→ Directions
Find the line with "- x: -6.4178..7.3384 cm" in the entries below. Repeat it, every following line, and the line with "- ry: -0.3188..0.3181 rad", exactly and with nothing added.

→ Records for the exercise
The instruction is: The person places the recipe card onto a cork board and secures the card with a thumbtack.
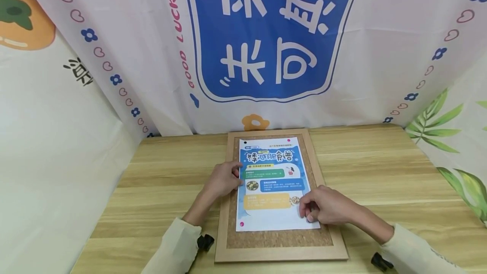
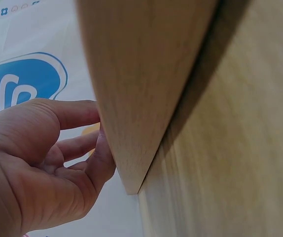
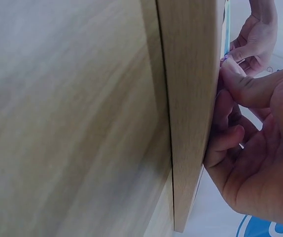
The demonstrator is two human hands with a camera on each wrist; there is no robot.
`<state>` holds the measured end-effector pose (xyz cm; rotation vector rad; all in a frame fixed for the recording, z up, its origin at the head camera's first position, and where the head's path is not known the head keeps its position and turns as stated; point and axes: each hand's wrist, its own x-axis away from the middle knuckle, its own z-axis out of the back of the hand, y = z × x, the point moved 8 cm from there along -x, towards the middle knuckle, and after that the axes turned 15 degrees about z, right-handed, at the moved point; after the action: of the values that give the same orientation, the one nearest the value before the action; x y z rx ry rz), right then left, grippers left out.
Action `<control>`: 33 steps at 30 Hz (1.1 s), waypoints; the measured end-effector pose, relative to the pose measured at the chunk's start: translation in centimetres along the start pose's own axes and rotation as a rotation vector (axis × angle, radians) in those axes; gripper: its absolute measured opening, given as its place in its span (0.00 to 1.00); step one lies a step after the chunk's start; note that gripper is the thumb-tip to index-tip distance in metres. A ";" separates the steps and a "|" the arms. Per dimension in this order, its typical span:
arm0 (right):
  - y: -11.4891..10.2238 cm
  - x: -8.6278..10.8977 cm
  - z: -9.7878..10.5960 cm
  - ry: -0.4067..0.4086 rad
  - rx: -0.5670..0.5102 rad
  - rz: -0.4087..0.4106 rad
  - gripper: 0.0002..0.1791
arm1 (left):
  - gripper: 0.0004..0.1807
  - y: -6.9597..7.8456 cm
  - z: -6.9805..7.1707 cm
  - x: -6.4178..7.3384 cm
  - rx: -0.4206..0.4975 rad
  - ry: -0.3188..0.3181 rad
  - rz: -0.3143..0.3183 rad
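Observation:
A printed blue and white poster (image 1: 272,219) lies on a wood-framed cork board (image 1: 281,239). A black push pin (image 1: 245,142) sits at its upper left corner, a pink pin (image 1: 288,140) at the upper right, another pink pin (image 1: 242,224) at the lower left. My left hand (image 1: 227,177) rests its fingertips on the poster's left edge. Near the lower right corner, my right hand (image 1: 327,205) has curled fingers. In the right wrist view, a small purple push pin (image 3: 226,58) shows at its thumb tip, mostly hidden by the fingers.
The board lies on a wood-grain table (image 1: 388,172), its top edge close to a printed cloth backdrop (image 1: 152,75). Its wooden frame (image 2: 136,74) stands raised above the tabletop. Black wrist mounts (image 1: 205,242) sit at both sleeves.

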<state>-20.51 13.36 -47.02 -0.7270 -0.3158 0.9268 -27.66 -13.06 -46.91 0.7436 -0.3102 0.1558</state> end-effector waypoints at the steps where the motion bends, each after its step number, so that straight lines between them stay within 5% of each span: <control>1: 0.0 0.0 0.0 0.001 0.003 0.001 0.19 | 0.30 0.0 0.0 0.0 0.001 -0.001 0.000; 12: -0.1 -0.1 -0.1 0.011 0.085 -0.001 0.20 | 0.30 -0.1 0.1 -0.1 0.000 0.000 0.000; 33: 0.1 0.2 -0.1 -0.004 0.033 0.055 0.16 | 0.30 -0.3 0.0 -0.1 0.007 -0.010 0.010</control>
<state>-20.41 13.50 -47.12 -0.7067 -0.2851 0.9836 -27.66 -13.23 -47.12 0.7501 -0.3233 0.1629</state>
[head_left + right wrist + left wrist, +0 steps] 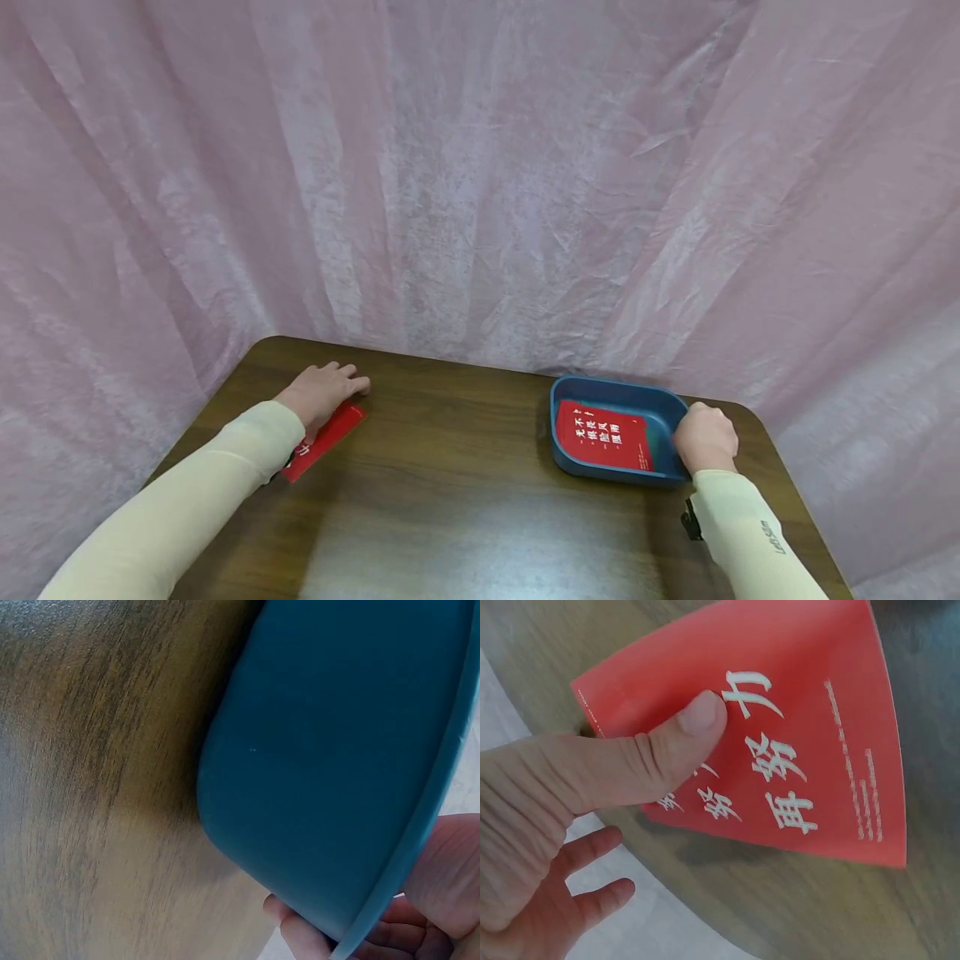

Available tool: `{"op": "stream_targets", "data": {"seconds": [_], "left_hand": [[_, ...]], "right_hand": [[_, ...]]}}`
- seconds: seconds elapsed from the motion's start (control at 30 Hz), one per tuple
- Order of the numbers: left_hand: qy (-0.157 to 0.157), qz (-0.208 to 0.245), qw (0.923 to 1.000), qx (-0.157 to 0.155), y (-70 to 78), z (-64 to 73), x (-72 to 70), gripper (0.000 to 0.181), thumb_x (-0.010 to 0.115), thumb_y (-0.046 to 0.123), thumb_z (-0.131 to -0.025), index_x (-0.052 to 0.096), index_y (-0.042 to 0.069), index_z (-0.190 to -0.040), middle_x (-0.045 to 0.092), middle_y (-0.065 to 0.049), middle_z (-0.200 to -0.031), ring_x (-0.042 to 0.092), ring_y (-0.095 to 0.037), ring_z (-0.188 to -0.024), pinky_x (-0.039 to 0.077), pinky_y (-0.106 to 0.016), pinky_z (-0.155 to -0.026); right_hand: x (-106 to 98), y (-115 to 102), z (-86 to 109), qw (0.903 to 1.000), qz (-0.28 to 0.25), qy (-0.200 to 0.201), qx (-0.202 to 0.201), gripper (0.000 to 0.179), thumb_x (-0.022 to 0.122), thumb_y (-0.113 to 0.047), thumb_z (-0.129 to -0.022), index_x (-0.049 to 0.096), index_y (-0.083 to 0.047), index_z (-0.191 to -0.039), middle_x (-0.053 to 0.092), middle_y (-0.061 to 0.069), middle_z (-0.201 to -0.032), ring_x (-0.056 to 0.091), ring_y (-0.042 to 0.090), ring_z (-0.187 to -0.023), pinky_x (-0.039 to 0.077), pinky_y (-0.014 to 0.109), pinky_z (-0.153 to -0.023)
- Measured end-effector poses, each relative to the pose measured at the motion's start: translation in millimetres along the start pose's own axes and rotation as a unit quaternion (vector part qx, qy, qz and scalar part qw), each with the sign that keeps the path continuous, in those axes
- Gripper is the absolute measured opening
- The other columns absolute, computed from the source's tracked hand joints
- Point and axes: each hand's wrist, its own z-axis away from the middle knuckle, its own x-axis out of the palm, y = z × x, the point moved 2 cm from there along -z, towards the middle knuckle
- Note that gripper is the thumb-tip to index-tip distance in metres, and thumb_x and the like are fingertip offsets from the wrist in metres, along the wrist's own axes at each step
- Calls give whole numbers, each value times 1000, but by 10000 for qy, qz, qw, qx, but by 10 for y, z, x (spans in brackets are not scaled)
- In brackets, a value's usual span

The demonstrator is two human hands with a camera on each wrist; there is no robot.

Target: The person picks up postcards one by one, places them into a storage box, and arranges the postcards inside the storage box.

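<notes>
My left hand (318, 393) is at the left side of the table, gripping a red card (817, 780) with white Chinese characters. In the left wrist view its thumb presses on the card's face, the card bows slightly, and two fingers stick out away from it. On the right, my right hand (705, 437) holds the end of a blue plastic tray (615, 475) by its rim. The right wrist view shows fingers curled round the tray's corner (322, 885). Inside the tray lies another red card (600, 437) with white characters, a green patch (654, 433) showing beside it.
Both hands work over a brown wood-grain table (450, 450) with rounded back corners. A pink velvety curtain (480, 183) hangs right behind the table's back edge and around both sides. Dark bands are worn at the wrists.
</notes>
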Motion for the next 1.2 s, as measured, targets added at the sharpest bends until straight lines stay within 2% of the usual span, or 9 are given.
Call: {"op": "stream_targets", "data": {"seconds": [0.17,0.33,0.63,0.73,0.83,0.93,1.07,1.13,1.2], "left_hand": [[-131,-110,9998,-128,-19,4,-23,92,97,26,-33,48,26,-110,52,-3,-107,51,-28,-98,49,-50,-79],[-285,224,9986,-376,-77,8,9,84,97,30,-35,49,21,-104,53,-5,-103,51,-30,-96,49,-48,-77],[-433,1202,9898,-636,-144,8,61,97,97,17,-32,41,14,-111,57,-3,-89,58,-23,-86,50,-39,-72],[-442,1248,9887,-697,-203,8,98,99,97,20,-33,43,15,-116,59,-3,-93,58,-23,-89,51,-41,-74],[-438,1287,9878,-754,-275,34,118,99,96,33,-36,51,11,-121,63,-5,-100,59,-24,-92,51,-45,-79],[-566,1721,9785,-984,-330,51,171,93,92,46,-39,58,5,-116,65,-5,-95,60,-22,-86,51,-43,-77],[-673,2639,9530,-1329,-336,47,270,85,89,51,-45,59,2,-108,62,-3,-84,58,-17,-74,51,-36,-67],[-581,2894,9452,-1395,-308,42,298,83,89,50,-47,58,1,-107,62,-4,-84,58,-18,-74,51,-35,-66],[-467,2970,9424,-1465,-274,31,306,85,88,50,-48,56,0,-110,62,-5,-86,57,-18,-75,51,-35,-67]], "right_hand": [[9,35,-11,10000,20,-59,55,31,56,-12,-82,57,13,-100,60,34,-88,59,39,-65,49,47,-45],[-14,56,-3,10000,51,-42,24,30,55,-11,-83,57,13,-101,60,35,-91,60,41,-68,49,47,-46],[-47,6,30,9999,17,-110,-69,31,51,-10,-84,56,14,-103,59,38,-97,61,45,-74,48,48,-46],[-66,-8,27,9999,-1,-99,-105,31,53,-11,-84,55,14,-103,59,37,-95,60,43,-71,48,47,-46],[-69,-18,30,9999,19,-143,-93,31,53,-11,-84,55,14,-102,59,37,-94,60,42,-70,48,47,-46],[-61,-6,18,9998,66,-164,-93,31,51,-10,-84,55,15,-103,59,37,-96,60,44,-74,49,48,-47],[-48,12,-11,9998,97,-155,-78,32,50,-9,-85,55,15,-105,59,37,-98,61,45,-77,49,49,-48],[-44,13,-19,9998,96,-160,-61,32,51,-9,-85,55,15,-105,59,37,-98,61,44,-75,49,48,-47],[-41,16,-26,9998,96,-168,-50,31,51,-9,-85,56,14,-105,59,37,-97,61,43,-74,48,47,-46]]}}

→ Written reply
  - x: -6.4178..7.3384 cm
  - rx: -0.4206..0.4975 rad
  - ry: -0.3188..0.3181 rad

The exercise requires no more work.